In the bioassay category, out of a certain number of specific returns for individual substances, three stand out at once: insulin assay (almost all mice), Vitamin D assay (rats, and D3 on chickens), and the standardization of Pertussis vaccine. Notable also are the large general purposes of chemotherapeutics, vaccine titration, pharmacological research, and above all toxicity tests. These last make up over 18% of the total at least, and a little less than one-tenth of all animals used for any purpose. It was not possible from the returns to separate "toxicity testing" into screening and batch testing. I may add a brief note on digitalis. I have included here the use of frogs; 445 guinea pigs were used, but since the guinea pig test is a non-recovery one under anesthesia (Brit. Pharm., 1948), I diverted these to the non-recovery compartment of Division 3. (All other experiments assigned to the latter compartment were explicitly described as such.)

The general contribution of Bioassay, etc. is enormous--well over half the total number of animals used at all. The information provided in the tables about bioassay is clearly only a starting-point for systematic investigation. The great importance of this part of the subject will be reflected in the treatment of the second Part of this book.

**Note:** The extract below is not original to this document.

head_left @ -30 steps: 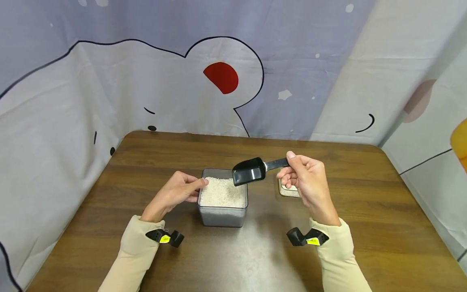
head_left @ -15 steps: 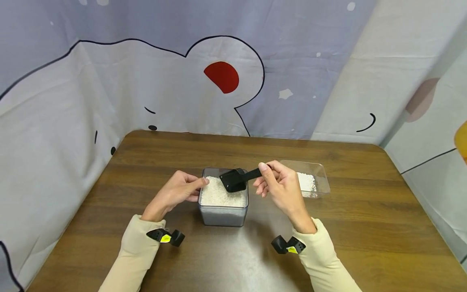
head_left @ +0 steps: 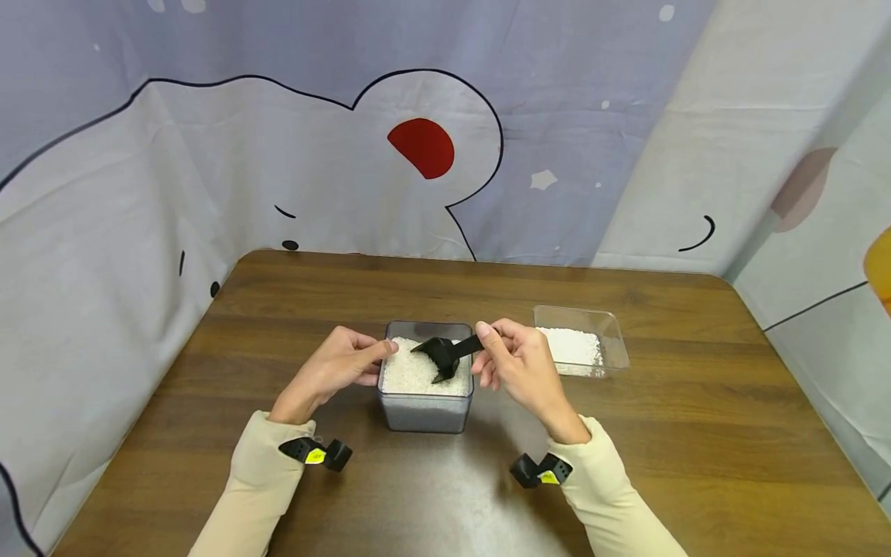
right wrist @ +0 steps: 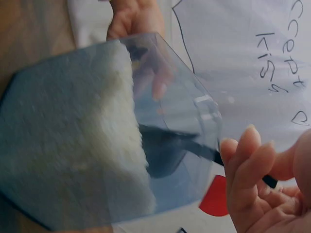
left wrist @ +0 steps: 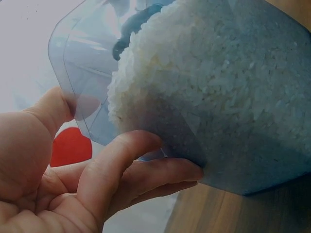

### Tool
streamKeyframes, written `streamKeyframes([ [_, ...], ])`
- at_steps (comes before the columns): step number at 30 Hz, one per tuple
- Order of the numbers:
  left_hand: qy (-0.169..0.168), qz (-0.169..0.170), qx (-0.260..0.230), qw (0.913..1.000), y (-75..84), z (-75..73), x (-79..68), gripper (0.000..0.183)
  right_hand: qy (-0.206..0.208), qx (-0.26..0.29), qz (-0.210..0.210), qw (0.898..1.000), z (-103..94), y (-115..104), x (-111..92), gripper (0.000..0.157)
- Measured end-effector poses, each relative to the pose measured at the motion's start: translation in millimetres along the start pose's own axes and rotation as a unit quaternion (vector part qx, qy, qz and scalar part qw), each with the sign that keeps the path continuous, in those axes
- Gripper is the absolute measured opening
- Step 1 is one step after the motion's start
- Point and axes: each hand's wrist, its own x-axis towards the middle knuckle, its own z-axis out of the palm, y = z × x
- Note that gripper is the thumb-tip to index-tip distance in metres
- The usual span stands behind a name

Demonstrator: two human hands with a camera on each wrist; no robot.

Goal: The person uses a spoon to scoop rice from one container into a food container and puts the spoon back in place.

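Note:
A clear, bluish-grey plastic container (head_left: 426, 414) stands on the table, filled most of the way with white rice (head_left: 407, 371). My left hand (head_left: 341, 360) grips its left wall, thumb over the rim and fingers against the outside, as the left wrist view shows. With my right hand (head_left: 522, 363) I pinch the handle of a black scoop (head_left: 442, 354) between thumb and fingers. The scoop's bowl is tipped down, its front edge sunk in the rice. Through the wall in the right wrist view, the scoop (right wrist: 165, 150) shows dark against the rice surface.
A shallow clear tray (head_left: 612, 340) with some white rice (head_left: 571, 346) in it sits on the wooden table (head_left: 696, 402), behind and right of my right hand. A printed curtain (head_left: 313, 155) hangs behind the table's far edge.
My right hand has moved left and down with the scoop, from above the container's right side into the rice. The shallow tray has come into fuller view. My left hand stays put.

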Motion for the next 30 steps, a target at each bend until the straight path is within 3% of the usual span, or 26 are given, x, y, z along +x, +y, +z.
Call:
streamKeyframes([
  [6,0.001,0.001,-0.001,1.0000,-0.7,0.1,-0.3,0.038,0.006,0.095,0.087,0.992,2.4,25,6,0.036],
  [12,0.002,-0.003,0.001,1.0000,0.1,-0.1,-0.6,0.038,0.026,0.164,0.137,0.976,4.3,37,9,0.033],
  [19,0.004,-0.007,-0.010,0.9999,1.5,0.5,-0.4,0.037,0.032,0.249,0.197,0.948,1.1,42,15,0.023],
  [23,0.004,-0.008,-0.012,0.9999,1.5,0.8,-0.1,0.037,0.033,0.284,0.209,0.935,-3.6,45,18,0.020],
  [30,0.006,-0.009,-0.012,0.9999,0.7,0.1,-0.3,0.037,0.034,0.316,0.198,0.927,-12.7,44,20,0.022],
])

The main object in separating out the many individual subjects in the first part of Division 8 (Research) was to eliminate them. With the sole exception of nutritional research, each individual item is numerically small. This set of purposes exhibits a very wide variety of aims and procedures; it employs a large number of different species, and it is distributed among very many laboratories. Large-scale effects are unlikely to be produced in so heterogeneous a collection by any particular improvement in humane technique, except for the very generally applicable principles and measures we shall consider in Chapter 7. Genetical research is a special case. Some argue that to breed deformed or physiologically incapable animals is as inhumane as any experimental procedure, but such victims probably make up a small proportion of all animals used; and in any case genetical research is virtually insusceptible of replacement or reduction methods (See Chapter 4). From the present point of view, our main interest must logically be concentrated upon the three fields of Nutrition, Cancer, and the combined category Bacteriology/Pathology/Parasitology, where general improvements (such as the cultivation of parasitic protozoa in vitro, e.g. Newton, 1956) are likely to have a wide domain of action. A prerequisite for this study will be the further analysis of the B/P/P category, and its overlap with those of Division 7. Some of the returns provided information which would have made further subdivision possible, but this information was scanty, and the problem remains one for future research.

Much more information could be set out in words, but I may profitably leave the reader to extract it at his leisure from the tables, and with these last comments I close my account of the pattern of experiment in Britain. We shall presently have to consider it in more detail sub specie humanitatis.